In the year that King Uzziah died, I saw the Lord seated on a throne, high and exalted, and the train of his robe filled the temple. Above him were seraphs, each with six wings: With two wings they covered their faces, with two they covered their feet, and with two they were flying. And they were calling to one another: “Holy, holy, holy is the LORD Almighty; the whole earth is full of his glory.” At the sound of their voices the doorposts and thresholds shook and the temple was filled with smoke.“Woe to me!” I cried. “I am ruined! For I am a man of unclean lips, and I live among a people of unclean lips, and my eyes have seen the King, the LORD Almighty." -Isaiah 6:1–5 NIV
Imagine what it would be like to see heaven -- especially if you didn't have to die first to do so. That's what happened to the prophet Isaiah, who wrote about what he saw in the passage above. Although he didn't have to die to see heaven, he quickly felt like he would anyway. In the presence of God, Isaiah falls on his face and says "Woe is me, I am ruined," (I am a dead man).

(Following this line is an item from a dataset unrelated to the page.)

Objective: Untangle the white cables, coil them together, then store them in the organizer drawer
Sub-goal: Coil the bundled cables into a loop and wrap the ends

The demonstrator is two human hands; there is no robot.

We don't talk much about the holiness of God. I think we don't know how to wrap our minds around it. When we do hear the word, we often attach to it meaning that it doesn't or shouldn't have. The word can bring to mind almost an arrogant moralism to our minds. On some level, the word means "other." God is somehow "other" than us -- alien, set apart, even on some level incompatible with humans in a post-Garden of Eden world. At the same time, we as people were made in God's image and likeness -- even after sin entered the world (sin didn't change the fact that we are image bearers of God). Admittedly deep stuff; the stuff of theologians and philosophers. But, it is also something that the rest of us benefit from considering. Read the words of Isaiah again. Now think about the fact that because of what Jesus did on the cross, we can come before this same God with the salutation, Daddy. That reality blows my mind. God is perfectly holy, yet when we put our hope in Jesus, we are holy too. Part of our role as followers of Jesus, then, is to live into who we already are.
-- What comes to mind when you think about the holiness of God?
-- How does it make you feel to know that God sees you as holy?
-- What does it look like for you to live out that reality Monday through Saturday (as well as Sunday)?
-- What do you think God's idea of us being "set apart" looks like?